勇気も大勇は、ことに忍耐力に優れている

2016年12月30日 | 忍耐論1(忍耐の倫理的な位置)

1-3-3-3. 勇気も大勇は、ことに忍耐力に優れている
 忍耐は、苦痛から逃げず快楽にのめり込まず、快不快に生きる自然・動物のおのれを脱して、自然超越の自由を実現する。忍耐は、自然感性を抑圧・支配して人間の尊厳の証をする。これに対して、獰猛なだけの勇気は、動物本能の支配下にあり自然に埋没している。そういう勇気よりは、忍耐の方が、自然支配・自己支配の人間的尊厳にふさわしい心構えになるといえよう。

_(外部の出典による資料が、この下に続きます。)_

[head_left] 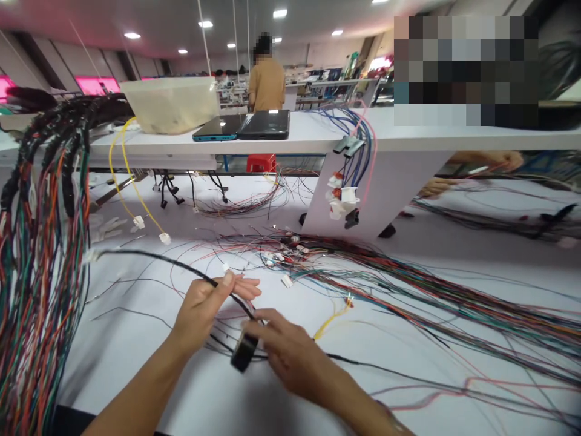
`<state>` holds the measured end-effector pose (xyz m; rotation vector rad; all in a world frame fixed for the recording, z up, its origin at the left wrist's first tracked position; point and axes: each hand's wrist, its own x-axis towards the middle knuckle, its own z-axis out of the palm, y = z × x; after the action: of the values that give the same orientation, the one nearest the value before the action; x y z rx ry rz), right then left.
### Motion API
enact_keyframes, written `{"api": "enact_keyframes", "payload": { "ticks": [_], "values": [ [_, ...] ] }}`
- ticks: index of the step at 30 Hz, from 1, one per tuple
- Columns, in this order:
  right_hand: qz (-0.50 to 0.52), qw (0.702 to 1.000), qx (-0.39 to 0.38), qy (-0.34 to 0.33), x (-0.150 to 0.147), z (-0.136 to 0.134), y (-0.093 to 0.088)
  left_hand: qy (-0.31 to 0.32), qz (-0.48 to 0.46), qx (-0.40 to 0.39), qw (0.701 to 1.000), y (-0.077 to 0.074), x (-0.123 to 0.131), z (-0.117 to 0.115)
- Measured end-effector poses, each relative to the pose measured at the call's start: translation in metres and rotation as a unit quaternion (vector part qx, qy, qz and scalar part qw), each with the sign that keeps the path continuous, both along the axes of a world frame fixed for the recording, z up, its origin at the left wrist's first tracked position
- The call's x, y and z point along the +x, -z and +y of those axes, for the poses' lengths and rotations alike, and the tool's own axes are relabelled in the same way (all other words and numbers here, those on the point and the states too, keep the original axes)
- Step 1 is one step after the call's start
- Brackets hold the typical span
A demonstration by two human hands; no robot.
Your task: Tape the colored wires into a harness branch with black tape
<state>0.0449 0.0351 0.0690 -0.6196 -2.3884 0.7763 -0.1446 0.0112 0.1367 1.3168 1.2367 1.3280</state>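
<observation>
A black tape-wrapped cable (pixel 167 259) runs from a white connector (pixel 93 255) on the left to both hands. My left hand (pixel 206 303) pinches it between the thumb and the fingers, whose tips stretch out to the right. Close beside it, my right hand (pixel 285 351) is closed at the cable with a roll of black tape (pixel 245 348) hanging at its fingers. The roll is slightly blurred, and the right fingertips partly hide where it meets the cable. Thin dark wires pass beneath both hands on the white table (pixel 190 393).
A thick bundle of loose wires (pixel 408 278) crosses the table to the right. Many taped harnesses (pixel 59 181) hang at the left. On the shelf (pixel 308 142) stand a plastic bin (pixel 170 106) and two phones (pixel 263 124). Another person's hands (pixel 481 160) work beyond the panel.
</observation>
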Motion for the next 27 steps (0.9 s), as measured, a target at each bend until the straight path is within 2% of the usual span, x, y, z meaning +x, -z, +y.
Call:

 忍耐を知らない、獰猛さを単純に発揮するだけの猛勇では、犬死を招きかねない。獰猛なだけの野獣は、か弱い腕をもった者の猟銃で必殺となる。忍耐できねば簡単に挑発にのるであろうから確実に急所を狙えるところまでおびき寄せて、それまでは急かず引き金を引かないという忍耐をもって、簡単に撃ち殺すことができる。獰猛なだけで忍耐力に欠けた猛勇の敵を打ち負かすには、理性をもった初年兵に、よい武器を与えるだけで十分である。なお、獰猛の勇は、自分の恐怖に忍耐できない弱虫の可能性もある。攻撃に出れば、恐怖は、その反対の姿勢だから、無化されるのである。
 勇気が稀有の振る舞いで、凡庸な忍耐にまさり、したがって勇気が徳目になるというのは、もっともなことである。勇気は、身の危険が迫って抱かれるもので、多くの者は危険と恐怖からは逃走する。命のかかわることであれば、勇気は、誰でもがもてるものではない。もてなくて普通である。だが、忍耐は、万人に可能で、日々、些事の忍耐はみんながしていることである。忍耐は、いたるところにある小石で、勇気は、まれに見いだされる宝石である。しかし、忍耐との優劣は、獰猛の勇との比較では決まらない。冷静な理性意志を堅持し類いまれな忍耐をもった大勇であってこそ、難局を乗り越えて大きな危険を排撃できるのであり、この大勇こそが、徳としての勇気にふさわしいものであろう。